Thank you for your providing these insights. As you indicated, low dietary adherence or low salt sensitivity could be contributed to our results of a significant association with renal outcome in Group 3, although we could not investigate them in our study. With regard to difference in ECW/TBW, we thought it would not be associated because there was no significant difference in renal outcome among ECW/TBW high, low groups in our analysis. Moreover, as we mentioned in article, sodium storage in the skin might be occurred in Group3 and associated with the poor outcome of Group3, although it remains a matter of speculation. We added these considerations as residual confounding factors in discussion.

Minor points:

47-49: “In those studies, however, how salt intake and fluid overload interacted in their association with renal outcome each other was not evaluated sufficiently”

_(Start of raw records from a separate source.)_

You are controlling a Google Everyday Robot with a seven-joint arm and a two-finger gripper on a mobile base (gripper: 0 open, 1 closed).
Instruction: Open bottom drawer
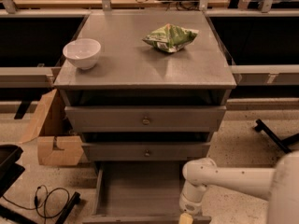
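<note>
The grey cabinet has three drawers. The bottom drawer (140, 190) is pulled far out toward me, showing its plain grey inside; its front panel lies along the lower edge of the view and its knob is hidden. The middle drawer (145, 151) and the top drawer (145, 119) each stick out a little and show a small round knob. My white arm comes in from the right, and the gripper (186, 218) hangs at the right end of the bottom drawer's front, mostly cut off by the lower edge of the view.
A white bowl (82, 53) and a green chip bag (171, 36) sit on the cabinet top (140, 69). A cardboard box (53, 134) stands left of the cabinet. A black cable (49, 199) and a black object lie on the floor at lower left. A black leg (275, 136) is at right.
</note>
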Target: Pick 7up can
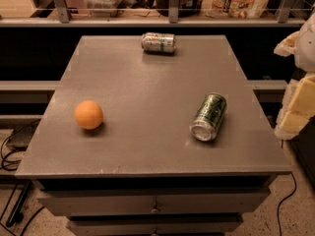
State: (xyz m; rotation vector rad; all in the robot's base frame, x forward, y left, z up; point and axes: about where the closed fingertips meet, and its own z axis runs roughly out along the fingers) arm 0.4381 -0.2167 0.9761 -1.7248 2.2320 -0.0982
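Observation:
The 7up can [158,42] is a pale silver-white can with light green print. It lies on its side near the far edge of the grey table [147,146], around the middle. My gripper [298,104] shows as pale, cream-coloured parts at the right edge of the camera view, beyond the table's right side. It is well to the right of the 7up can and nearer the camera, and it touches nothing on the table.
A darker green glossy can [209,117] lies on its side on the right of the table. An orange [88,114] sits on the left. A shelf with bags and containers [236,1] runs behind the table. Cables [10,156] lie on the floor at left.

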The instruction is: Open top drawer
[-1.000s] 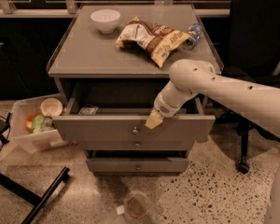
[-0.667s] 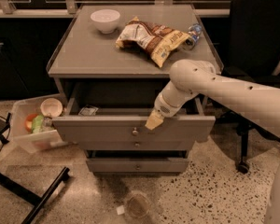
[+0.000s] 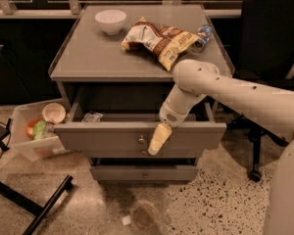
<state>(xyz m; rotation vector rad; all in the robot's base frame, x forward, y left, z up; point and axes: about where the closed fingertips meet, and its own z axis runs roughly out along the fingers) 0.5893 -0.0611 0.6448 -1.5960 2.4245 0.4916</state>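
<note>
The top drawer (image 3: 103, 138) of the grey cabinet stands pulled out, its inside showing behind the flat grey front. Its small silver knob (image 3: 142, 140) sits at the centre of the front. My gripper (image 3: 157, 139), pale and pointing down, hangs over the drawer's front edge just right of the knob and against the front. The white arm reaches in from the right across the open drawer. A small packet (image 3: 91, 116) lies inside the drawer at the left.
A narrower grey drawer (image 3: 142, 173) sits closed below. On the cabinet top are a white bowl (image 3: 110, 21), a chip bag (image 3: 159, 38) and a small bottle (image 3: 203, 33). A clear bin (image 3: 27, 141) with a cup stands left; a black chair (image 3: 274, 38) right.
The gripper has moved slightly down and toward the camera, and the top drawer's front has come out a little further with it.
</note>
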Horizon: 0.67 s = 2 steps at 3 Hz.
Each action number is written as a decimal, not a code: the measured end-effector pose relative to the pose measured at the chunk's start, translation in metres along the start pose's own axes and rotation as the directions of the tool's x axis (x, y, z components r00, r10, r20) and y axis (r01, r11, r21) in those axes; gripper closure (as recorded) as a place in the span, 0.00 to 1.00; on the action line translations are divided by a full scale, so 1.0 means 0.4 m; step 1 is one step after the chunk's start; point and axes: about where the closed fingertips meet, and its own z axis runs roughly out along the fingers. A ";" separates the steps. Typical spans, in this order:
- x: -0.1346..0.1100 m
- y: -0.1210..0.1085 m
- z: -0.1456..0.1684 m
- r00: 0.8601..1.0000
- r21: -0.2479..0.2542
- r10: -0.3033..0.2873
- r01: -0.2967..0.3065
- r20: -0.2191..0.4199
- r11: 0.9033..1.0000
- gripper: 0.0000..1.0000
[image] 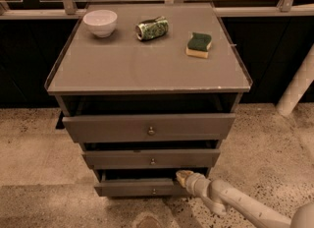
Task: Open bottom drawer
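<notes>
Camera view: the bottom drawer [132, 187], lowest in the grey cabinet [147, 74], stands slightly proud. My end effector [182, 175] is at its top right edge; I cannot tell its state. I judge the drawer stiff and light-sliding, best pulled by its small, likely slippery knob [153, 190].

Bottom drawer [132, 187]: lowest and shallowest of three in the grey cabinet [147, 72], just above the floor. Flat grey front, one small round metal knob [154, 191] at its centre. Pulled out slightly, with a dark gap above its top edge. Gripper [182, 175] at the front's upper right corner, hiding that end.
</notes>
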 end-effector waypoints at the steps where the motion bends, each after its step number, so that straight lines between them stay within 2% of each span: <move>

If understood correctly what the authors are trying to say, “renal outcome” should be plural and “each other” needs to be removed in this sentence.

 We agreed with your suggestion and have changed “renal outcome” to be plural and removed “each other”.

147-150: “Furthermore, patients in Group 1 were less frequent diabetic nephropathy, whereas more frequent nephrosclerosis and chronic glomerulonephritis as etiologies of CKD, and less number of people had hypertension in Group 1.”

The following edit for this sentence is given for consideration: “Furthermore, etiologies of CKD in Group 1 were more frequently nephrosclerosis and chronic glomerulonephritis and less frequently diabetic nephropathy. In addition, a smaller number of people had hypertension in Group 1.”

Your suggested sentence is easier to understand. We changed the sentence as you suggested.

211-214: in these sentences “salt intake” has not yet been replaced by “DSI”.

Thank you for your indication. Daily salt intake (estimated by single 24-h salt excretion in our study) has been abbreviated as “DSI” in this article, however, we did not apply to the same or similar words used in other reports because we were afraid that what they mean or how they were calculated or estimated would be differed by studies.  

306-310: “Considering the effect of diuretics use, we performed subgroup analysis in patients without diuretics. Although there is limit to interpretation of the results in small sample size analysis of 135 patients, median DSI of Group 3 became lower, and the point estimate of HR became higher. It was suggested that patients of false high DSI with diuretics use would decrease HR in Group 3.”

The authors mention that interpretation of the results of the subgroup analysis in patients without diuretics was limited due to the small sample size. Does this mean that the decrease in median DSI and increase in point estimate of HR that were observed in group 3 were not significant? Furthermore, how did exclusion of patients without diuretics affect the associations in other groups and how did it affect overall association with outcomes? What seems confusing is that in the discussion the authors argue that group 4 may have false high DSI as half of the patients in this group use diuretics. Please clarify this inconsistency.  

We are very sorry to have written a wrong number of Group. Correctly, it was not Group 3, but Group 4. We would like to write “median DSI of Group 4 became lower (9.2g/day to 8.2g/day), and the point estimate of HR became higher (1.14 to 1.26). It was suggested that patients of falsely high DSI with diuretics use would decrease HR in Group 4.”  We apologize for having caused confusion because of our mistake.

322 “ […] using 24-h urine data (as the gold-standard method to estimate salt intake) […]”

This sentence may be perceived as slightly misleading, as a single 24-h urine collection is only suitable to estimate average population intake. The fact that 24-h urine collections are most often used in clinical studies does not necessarily mean that this is the gold-standard method. In my opinion, a gold-standard method for DSI would be represented by 7-9 24-h collections.

We agreed with you. Then, we have removed the sentence within parenthesis. In our study, multiple 24-h urine collection could not be performed and we described that as limitation.